The slide in equities and US Treasury yields accelerated last week; the 10-year saw yields fall 20 basis points to 2.12%: in a fifth straight week of strengthening from 2.6% in mid-April and demonstrating a strong seven-month trend from November 2018 highs above 3.2%. the S&P 500 had its fourth down week in a row, down 2.6%, and its worst since the tumult around Christmas 2018. Meanwhile, German 10-year Bund yields hit all-time lows of -0.206%: even lower than the negative yields back in mid-2016 when the US 10-year yielded 1.35%. Other negative sentiment signals this week include the Japanese yen strengthening 1% to 108.3 against the dollar, and Emerging Market spreads widening 15-20 basis points (contributing to spreads around 10% higher than at the start of the month but with yields broadly unchanged as risk-off assets rally in isolation).
Trade concerns were the major contributor to the market fear with, not only talks completely breaking down between the US and China last week, but the US threatening to impose tariffs on “all goods” out of Mexico after a group of migrants, numbering over a thousand, were caught crossing the border illegally. Tariffs will start at 5% next week rising steadily to 25% by October. Alongside the trade policy instability, China saw its manufacturing PMI drop to 49.4 as PMIs in retreat globally; further PMI data is also out in the week ahead.
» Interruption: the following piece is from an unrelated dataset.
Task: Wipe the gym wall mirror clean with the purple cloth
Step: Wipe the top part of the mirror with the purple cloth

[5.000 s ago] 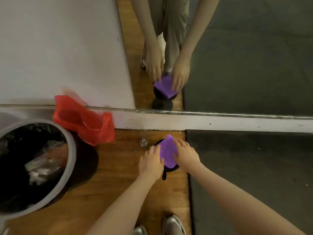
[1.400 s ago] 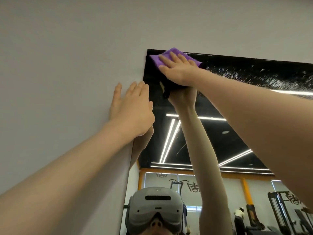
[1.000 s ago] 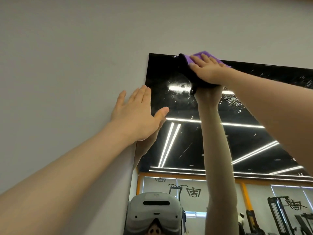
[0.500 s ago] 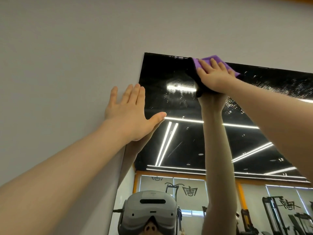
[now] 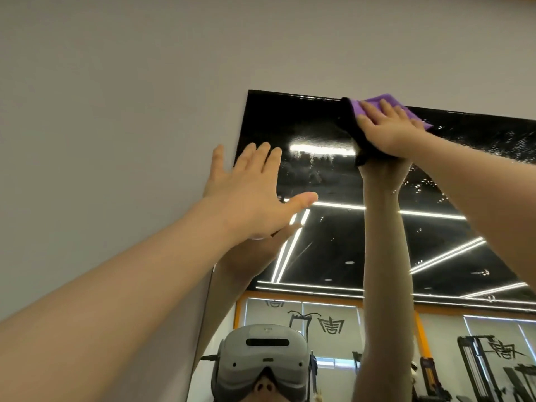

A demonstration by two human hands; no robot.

On Monday numerous manufacturing PMI readings are published across the Eurozone, US and China; Tuesday sees the interest rate decision from the RBI as well as Eurozone CPI and unemployment and US factory orders; on Wednesday we have services PMIs across the Eurozone, China and (non-manufacturing) in the US along with the Fed Beige Book. Economic releases on Thursday include Germany factory orders, US trade balance and rate decisions out of the Eurozone and India; and on Friday we have the all-important Non-Farm Payrolls out of the US along with trade balances from Australia and Germany in addition to German industrial production figures.